- Task details:
Leave out the images; return the rest of the data exactly.

- Provided data:
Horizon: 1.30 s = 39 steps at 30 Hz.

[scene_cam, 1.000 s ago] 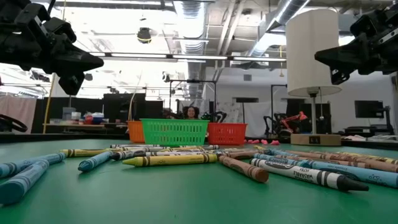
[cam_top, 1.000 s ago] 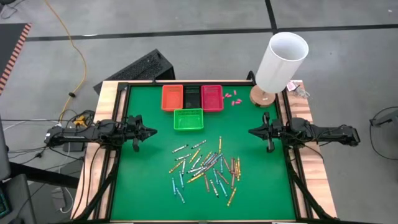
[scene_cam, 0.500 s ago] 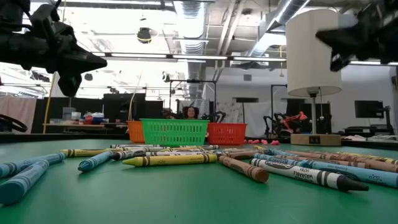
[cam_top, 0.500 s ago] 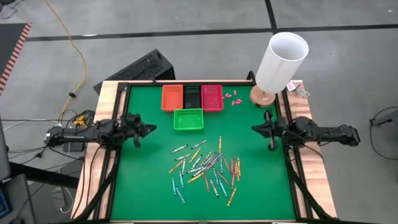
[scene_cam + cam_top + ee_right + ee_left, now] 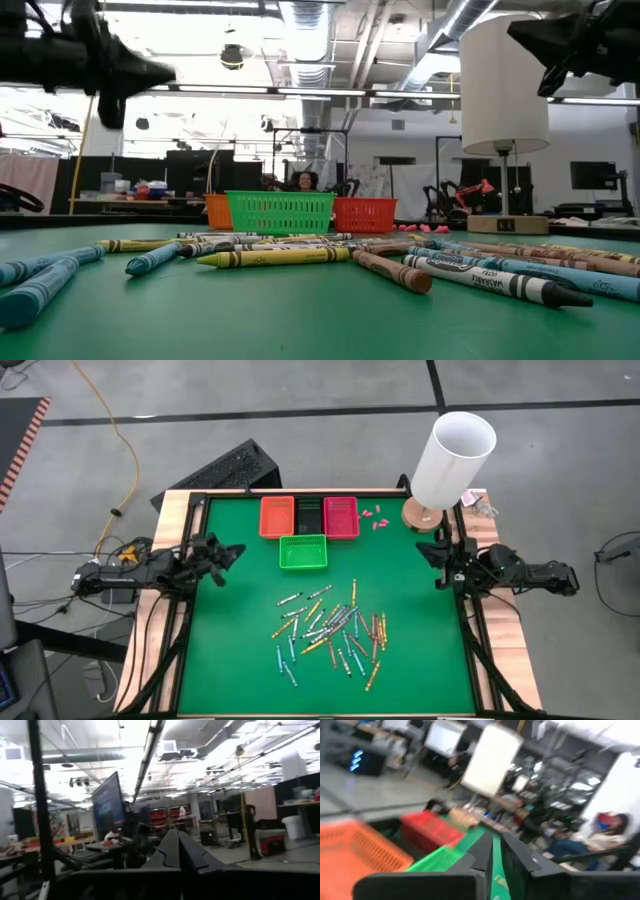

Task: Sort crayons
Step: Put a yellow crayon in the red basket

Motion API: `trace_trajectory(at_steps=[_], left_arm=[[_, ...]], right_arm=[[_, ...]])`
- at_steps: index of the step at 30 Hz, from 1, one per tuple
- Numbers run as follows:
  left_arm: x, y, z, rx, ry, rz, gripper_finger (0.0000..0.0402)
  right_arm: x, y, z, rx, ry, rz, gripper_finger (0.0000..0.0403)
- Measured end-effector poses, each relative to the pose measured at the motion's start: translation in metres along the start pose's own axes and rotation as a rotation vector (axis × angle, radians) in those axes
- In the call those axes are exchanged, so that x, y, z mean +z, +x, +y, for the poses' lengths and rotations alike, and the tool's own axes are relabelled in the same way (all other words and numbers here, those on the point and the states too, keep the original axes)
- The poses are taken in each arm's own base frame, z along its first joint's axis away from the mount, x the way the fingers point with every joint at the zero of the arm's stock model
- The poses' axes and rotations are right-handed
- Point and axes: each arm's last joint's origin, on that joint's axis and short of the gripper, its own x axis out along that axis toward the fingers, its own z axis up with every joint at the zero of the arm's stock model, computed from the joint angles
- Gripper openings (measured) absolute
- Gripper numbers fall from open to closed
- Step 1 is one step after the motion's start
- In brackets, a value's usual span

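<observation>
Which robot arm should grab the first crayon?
Probably the right gripper. Both arms hang at the table's sides holding nothing, but the crayons lie right of the middle, nearer to it. The left gripper sits closer to the green basket, so it could drop crayons off.

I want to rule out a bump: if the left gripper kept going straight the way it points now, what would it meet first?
Probably the green basket. The left gripper points across the table toward the basket cluster, but it sits above the mat, so it might pass over the rim.

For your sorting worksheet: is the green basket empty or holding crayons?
Empty: the green basket shows bare mesh; the crayons all lie on the mat.
</observation>
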Motion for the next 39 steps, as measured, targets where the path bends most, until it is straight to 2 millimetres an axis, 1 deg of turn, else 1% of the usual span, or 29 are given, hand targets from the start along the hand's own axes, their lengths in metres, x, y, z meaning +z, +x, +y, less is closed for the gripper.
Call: trace_trajectory(at_steps=[2, 6, 10, 13, 16, 20, 23, 27, 30, 33, 35, 39], left_arm=[[0.006, 0.000, -0.004, -0.047, 0.005, 0.001, 0.0048], [0.015, 0.001, -0.010, -0.116, -0.013, 0.017, 0.0082], [0.024, 0.006, -0.015, -0.115, -0.029, 0.038, 0.0108], [0.034, 0.013, -0.022, -0.093, 0.001, 0.062, 0.0117], [0.041, 0.022, -0.027, -0.026, 0.027, 0.118, 0.0119], [0.048, 0.035, -0.034, 0.038, 0.048, 0.200, 0.0119], [0.049, 0.044, -0.038, 0.089, 0.062, 0.248, 0.0119], [0.048, 0.052, -0.040, 0.127, 0.082, 0.286, 0.0119], [0.046, 0.055, -0.040, 0.173, 0.064, 0.292, 0.0119], [0.045, 0.055, -0.038, 0.220, 0.044, 0.292, 0.0119], [0.043, 0.054, -0.036, 0.259, 0.035, 0.296, 0.0119], [0.040, 0.051, -0.032, 0.335, 0.002, 0.311, 0.0119]], right_arm=[[-0.001, 0.000, 0.000, -0.003, 0.002, 0.011, 0.0036], [0.000, 0.000, 0.000, -0.007, 0.030, 0.002, 0.0091], [0.000, 0.000, 0.000, -0.016, 0.050, 0.003, 0.0139], [-0.002, 0.002, -0.002, -0.077, 0.046, 0.026, 0.0159], [-0.004, 0.007, -0.002, -0.143, 0.046, 0.151, 0.0162], [-0.003, 0.021, 0.000, -0.204, 0.049, 0.405, 0.0155], [-0.005, 0.034, 0.003, -0.244, 0.030, 0.596, 0.0147], [-0.014, 0.053, 0.007, -0.279, 0.010, 0.813, 0.0143], [-0.022, 0.068, 0.010, -0.339, 0.056, 0.899, 0.0146], [-0.036, 0.081, 0.009, -0.509, 0.176, 0.922, 0.0148], [-0.047, 0.089, 0.010, -0.586, 0.256, 0.937, 0.0148], [-0.060, 0.111, 0.015, -0.636, 0.367, 0.965, 0.0144]])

- Expected answer:
Horizon: 1.30 s = 39 steps at 30 Hz.

[scene_cam, 1.000 s ago] 
[cam_top, 1.000 s ago] 
[scene_cam, 0.500 s ago] 
[cam_top, 0.500 s ago] 
[scene_cam + cam_top + ee_right + ee_left, now] 

Task: Sort crayons
Step: Put a yellow crayon in the red basket

Motion API: `trace_trajectory(at_steps=[_], left_arm=[[_, ...]], right_arm=[[_, ...]])`
- at_steps: index of the step at 30 Hz, from 1, one per tuple
- Numbers run as follows:
  left_arm: x, y, z, rx, ry, rz, gripper_finger (0.0000..0.0402)
  right_arm: x, y, z, rx, ry, rz, gripper_finger (0.0000..0.0403)
- Measured end-effector poses, each relative to the pose measured at the motion's start: translation in metres along the start pose's own axes and rotation as a rotation vector (axis × angle, radians) in those axes
- In the call those axes are exchanged, so that x, y, z mean +z, +x, +y, for the poses' lengths and rotations alike, and the tool's own axes are relabelled in the same way (all other words and numbers here, those on the point and the states too, keep the original axes)
- The poses are taken in each arm's own base frame, z along its first joint's axis away from the mount, x the way the fingers point with every joint at the zero of the arm's stock model
- The poses' axes and rotations are right-handed
- Point and axes: each arm's last joint's origin, on that joint's axis and short of the gripper, its own x axis out along that axis toward the fingers, its own z axis up with every joint at the zero of the arm's stock model, computed from the joint angles
- Gripper openings (measured) absolute
- Gripper numbers fall from open to closed
- Step 1 is one step after the motion's start
- In brackets, a value's usual span

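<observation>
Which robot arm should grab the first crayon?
Probably the right gripper. Both arms hang at the table's sides holding nothing, but the crayons lie right of the middle, nearer to it. The left gripper sits closer to the green basket, so it could drop crayons off.

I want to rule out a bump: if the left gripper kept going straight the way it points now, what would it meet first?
Probably the green basket. The left gripper points across the table toward the basket cluster, but it sits above the mat, so it might pass over the rim.

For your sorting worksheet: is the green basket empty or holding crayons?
Empty: the green basket shows bare mesh; the crayons all lie on the mat.
</observation>
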Motion for the next 39 steps, as measured, targets where the path bends most, until it is straight to 2 millimetres an axis, 1 deg of turn, else 1% of the usual span, or 29 are given, hand targets from the start along the hand's own axes, their lengths in metres, x, y, z meaning +z, +x, +y, less is closed for the gripper.
Call: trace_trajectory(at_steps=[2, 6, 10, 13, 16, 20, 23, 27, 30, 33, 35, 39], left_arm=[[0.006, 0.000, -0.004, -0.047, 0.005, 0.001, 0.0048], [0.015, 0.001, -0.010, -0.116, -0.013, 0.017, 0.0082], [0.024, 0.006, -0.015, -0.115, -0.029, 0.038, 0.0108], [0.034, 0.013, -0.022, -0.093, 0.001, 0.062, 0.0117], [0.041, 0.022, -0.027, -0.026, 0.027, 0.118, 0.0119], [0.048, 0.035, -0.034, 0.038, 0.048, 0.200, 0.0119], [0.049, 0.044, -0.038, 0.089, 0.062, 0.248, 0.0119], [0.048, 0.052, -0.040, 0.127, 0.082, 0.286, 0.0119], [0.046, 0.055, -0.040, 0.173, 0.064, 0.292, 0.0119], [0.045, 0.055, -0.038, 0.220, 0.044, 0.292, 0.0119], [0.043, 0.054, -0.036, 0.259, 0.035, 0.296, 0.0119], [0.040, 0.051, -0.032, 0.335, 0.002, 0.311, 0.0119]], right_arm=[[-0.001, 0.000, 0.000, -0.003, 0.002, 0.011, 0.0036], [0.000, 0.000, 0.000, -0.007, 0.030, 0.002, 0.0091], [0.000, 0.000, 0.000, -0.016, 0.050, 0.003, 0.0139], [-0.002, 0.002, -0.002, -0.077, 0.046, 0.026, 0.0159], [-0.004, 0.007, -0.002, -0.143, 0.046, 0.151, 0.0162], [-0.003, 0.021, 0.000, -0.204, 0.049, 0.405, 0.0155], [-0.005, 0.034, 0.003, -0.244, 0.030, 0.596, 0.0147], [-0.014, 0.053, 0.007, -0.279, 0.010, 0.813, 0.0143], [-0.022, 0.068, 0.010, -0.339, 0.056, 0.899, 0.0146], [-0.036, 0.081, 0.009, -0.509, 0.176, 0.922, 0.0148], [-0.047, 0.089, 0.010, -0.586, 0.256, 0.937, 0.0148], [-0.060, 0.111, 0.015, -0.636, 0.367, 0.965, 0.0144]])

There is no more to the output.